XaiJu
Yosh
Yosh

patreon


Bonus video #3 - PPO vs DQN

In the noseboost video, I mentioned reworking the AI’s training algorithm to push its limits. Here’s a more detailed explanation of what happened!

Reinforcement Learning is a vast field, and researchers have developed many different algorithms over the years. Some of the most commonly used ones include Deep Q-Learning (DQN), Soft Actor-Critic (SAC), and Proximal Policy Optimization (PPO). Although these algorithms share a common goal, each has its own strengths and weaknesses. Comparing these different algorithms in Trackmania was one of the key things I focused on while improving my AI's training setup.

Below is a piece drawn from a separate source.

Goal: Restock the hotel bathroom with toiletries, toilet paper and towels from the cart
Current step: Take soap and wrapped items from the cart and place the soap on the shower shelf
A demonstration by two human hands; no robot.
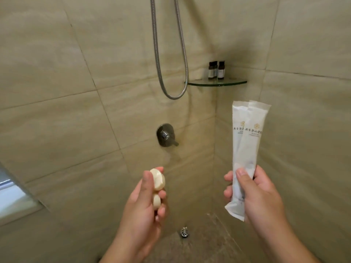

In previous videos, I trained my AI using SAC. However, for the noseboost project, I couldn't get the AI to sustain a noseboost with this algorithm. I believe the main issue was that SAC is designed for continuous action spaces, which doesn't work well for doing noseboosts, as it requires quickly chaining very different steering actions. So instead, I experimented with two other algorithms: PPO and DQN. The DQN setup also included several extensions (e.g., IQN, n-step, double DQN, and dueling networks). By using both algorithms with discrete action spaces, I was able to successfully train the AI to sustain a noseboost for several minutes.

Now, an interesting observation is that PPO and DQN performed differently on the benchmark track, which is what I'm showcasing in this bonus video. Visually, I think the main difference is that the AI trained with DQN is faster because it takes more risks—it drives closer to the edges of the road, resulting in better trajectories. I suspect the DQN agent takes more risks because it's based on Q-Learning, whereas PPO is based on SARSA. SARSA selects actions under the assumption that it follows a stochastic policy in subsequent time steps, which tends to make it learn a safer driving style that accounts for possible random exploratory actions.

Additionally, I believe there is another explanation for the highest performance of DQN on this track. In Trackmania, the epsilon-greedy exploration used in DQN appears to be more effective than the stochastic exploration used in PPO. In my experience, PPO tends to quickly assign very low probabilities to most actions (even after tuning the entropy hyperparameter), which severely limits its ability to explore very different strategies.

Oh, and in the second part of this bonus video, I'm comparing the AI's performance with my personal best time on this track—just to give you an idea of how absurdly fast both the PPO and DQN AIs are! Even though I've been playing this game for over 15 years, these AIs are on a completely different level!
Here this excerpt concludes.